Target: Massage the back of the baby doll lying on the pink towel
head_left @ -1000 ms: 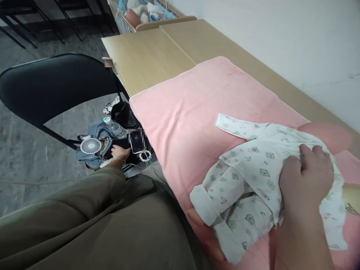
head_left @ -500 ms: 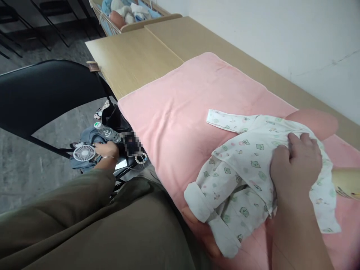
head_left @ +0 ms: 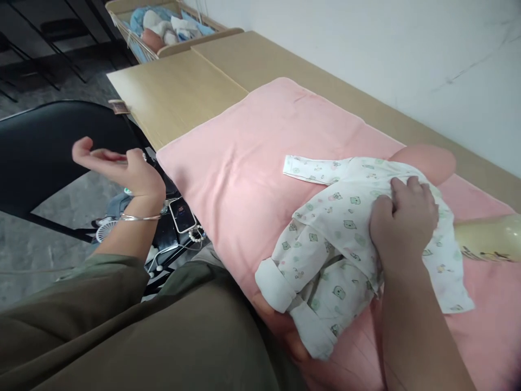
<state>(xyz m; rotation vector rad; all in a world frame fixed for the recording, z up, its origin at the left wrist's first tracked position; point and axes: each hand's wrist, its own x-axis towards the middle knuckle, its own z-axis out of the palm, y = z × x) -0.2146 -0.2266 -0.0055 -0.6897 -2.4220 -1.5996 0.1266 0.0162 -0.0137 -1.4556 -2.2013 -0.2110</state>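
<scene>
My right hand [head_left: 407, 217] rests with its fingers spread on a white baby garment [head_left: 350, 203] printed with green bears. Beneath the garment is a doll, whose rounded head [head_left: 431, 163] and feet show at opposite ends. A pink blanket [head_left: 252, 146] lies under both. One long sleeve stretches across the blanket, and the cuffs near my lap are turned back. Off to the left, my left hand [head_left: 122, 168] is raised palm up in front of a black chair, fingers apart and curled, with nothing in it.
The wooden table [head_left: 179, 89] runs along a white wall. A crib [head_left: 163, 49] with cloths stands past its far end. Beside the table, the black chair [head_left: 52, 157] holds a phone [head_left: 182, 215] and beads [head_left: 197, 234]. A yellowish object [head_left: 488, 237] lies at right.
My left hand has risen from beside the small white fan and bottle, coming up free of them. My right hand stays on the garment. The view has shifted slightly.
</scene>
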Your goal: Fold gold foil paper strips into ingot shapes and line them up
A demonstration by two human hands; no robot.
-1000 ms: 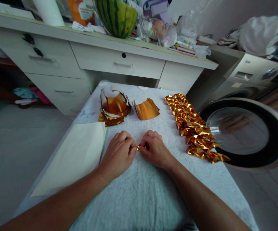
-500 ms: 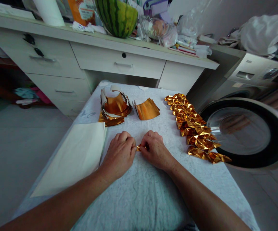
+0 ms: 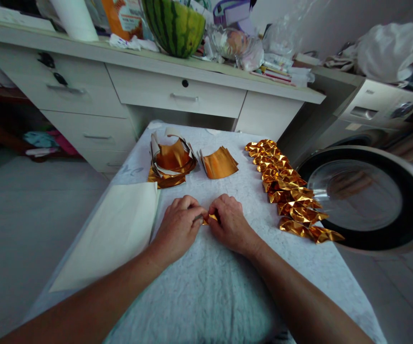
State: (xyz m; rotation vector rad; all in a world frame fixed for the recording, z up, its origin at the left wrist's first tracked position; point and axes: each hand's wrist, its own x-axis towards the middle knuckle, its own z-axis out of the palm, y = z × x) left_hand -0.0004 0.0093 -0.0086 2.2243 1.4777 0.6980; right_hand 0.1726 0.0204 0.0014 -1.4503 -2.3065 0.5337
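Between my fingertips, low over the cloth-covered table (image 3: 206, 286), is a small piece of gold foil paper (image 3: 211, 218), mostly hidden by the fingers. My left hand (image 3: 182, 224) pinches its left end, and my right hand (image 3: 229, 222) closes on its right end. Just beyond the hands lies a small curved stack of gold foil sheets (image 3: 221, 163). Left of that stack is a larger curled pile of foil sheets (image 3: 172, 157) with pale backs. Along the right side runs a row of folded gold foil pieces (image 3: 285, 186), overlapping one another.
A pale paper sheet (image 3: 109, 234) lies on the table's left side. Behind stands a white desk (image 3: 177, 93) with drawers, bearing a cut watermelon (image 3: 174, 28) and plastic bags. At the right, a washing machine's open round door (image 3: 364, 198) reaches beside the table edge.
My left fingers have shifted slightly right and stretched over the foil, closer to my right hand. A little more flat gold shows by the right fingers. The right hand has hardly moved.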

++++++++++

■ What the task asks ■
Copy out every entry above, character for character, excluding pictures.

■ Answer box ■
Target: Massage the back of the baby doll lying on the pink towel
head_left @ -1000 ms: 
head_left @ -500 ms: 
head_left @ +0 ms: 
<state>(xyz m; rotation vector rad; all in a world frame fixed for the recording, z up, its origin at the left wrist's first tracked position; point and axes: each hand's wrist, its own x-axis towards the middle knuckle, its own z-axis out of the palm, y = z × x) -0.2146 -0.2266 -0.0055 -0.6897 -2.4220 -1.5996 0.1266 0.0162 -0.0137 -1.4556 -2.2013 -0.2110</state>
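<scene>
My right hand [head_left: 407, 217] rests with its fingers spread on a white baby garment [head_left: 350, 203] printed with green bears. Beneath the garment is a doll, whose rounded head [head_left: 431, 163] and feet show at opposite ends. A pink blanket [head_left: 252, 146] lies under both. One long sleeve stretches across the blanket, and the cuffs near my lap are turned back. Off to the left, my left hand [head_left: 122, 168] is raised palm up in front of a black chair, fingers apart and curled, with nothing in it.
The wooden table [head_left: 179, 89] runs along a white wall. A crib [head_left: 163, 49] with cloths stands past its far end. Beside the table, the black chair [head_left: 52, 157] holds a phone [head_left: 182, 215] and beads [head_left: 197, 234]. A yellowish object [head_left: 488, 237] lies at right.
My left hand has risen from beside the small white fan and bottle, coming up free of them. My right hand stays on the garment. The view has shifted slightly.
</scene>
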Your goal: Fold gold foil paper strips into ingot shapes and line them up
A demonstration by two human hands; no robot.
-1000 ms: 
-500 ms: 
+0 ms: 
State: (xyz m; rotation vector rad; all in a world frame fixed for the recording, z up, its origin at the left wrist's first tracked position; point and axes: each hand's wrist, its own x-axis towards the middle knuckle, its own z-axis out of the palm, y = z × x) left_hand -0.0004 0.0093 -0.0086 2.2243 1.4777 0.6980; right_hand 0.1726 0.0204 0.0014 -1.4503 -2.3065 0.5337
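Between my fingertips, low over the cloth-covered table (image 3: 206, 286), is a small piece of gold foil paper (image 3: 211, 218), mostly hidden by the fingers. My left hand (image 3: 182, 224) pinches its left end, and my right hand (image 3: 229, 222) closes on its right end. Just beyond the hands lies a small curved stack of gold foil sheets (image 3: 221, 163). Left of that stack is a larger curled pile of foil sheets (image 3: 172, 157) with pale backs. Along the right side runs a row of folded gold foil pieces (image 3: 285, 186), overlapping one another.
A pale paper sheet (image 3: 109, 234) lies on the table's left side. Behind stands a white desk (image 3: 177, 93) with drawers, bearing a cut watermelon (image 3: 174, 28) and plastic bags. At the right, a washing machine's open round door (image 3: 364, 198) reaches beside the table edge.
My left fingers have shifted slightly right and stretched over the foil, closer to my right hand. A little more flat gold shows by the right fingers. The right hand has hardly moved.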

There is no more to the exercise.